[Problem details]
Repeat the listing word for word. No pictures belong in the copy.

[Data section]
--------------------
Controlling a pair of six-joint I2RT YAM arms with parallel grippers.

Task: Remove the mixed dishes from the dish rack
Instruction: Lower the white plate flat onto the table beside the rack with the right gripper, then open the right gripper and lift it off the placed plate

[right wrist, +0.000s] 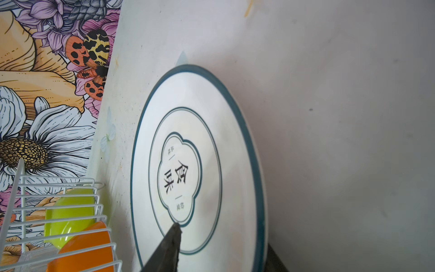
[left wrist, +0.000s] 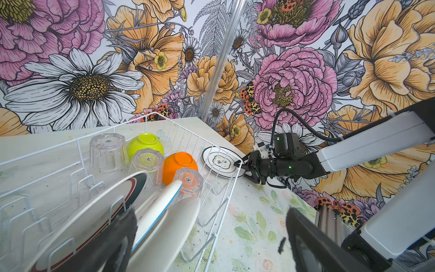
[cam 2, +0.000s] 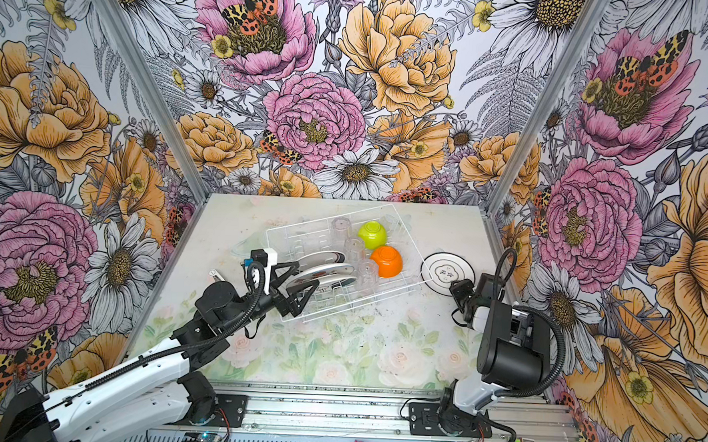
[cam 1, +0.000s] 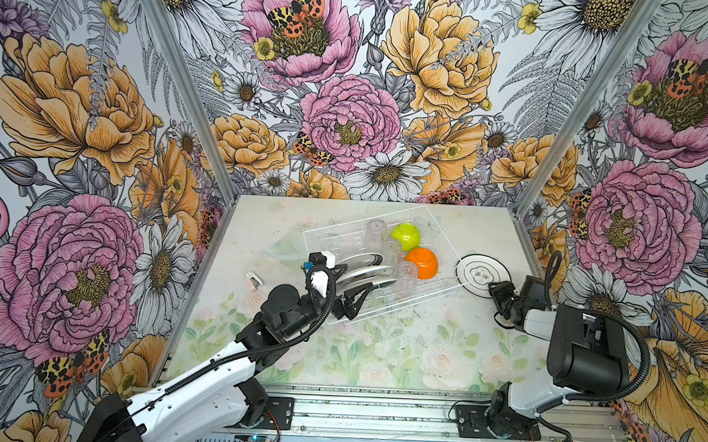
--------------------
[Completed task]
Controlling a pair of six-joint I2RT YAM arms with parallel grippers.

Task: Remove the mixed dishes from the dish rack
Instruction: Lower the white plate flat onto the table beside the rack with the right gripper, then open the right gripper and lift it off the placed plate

[right wrist, +0.000s] 
[left wrist, +0.000s] 
[cam 2, +0.000s] 
[cam 1, +0.000s] 

No additional output will be generated.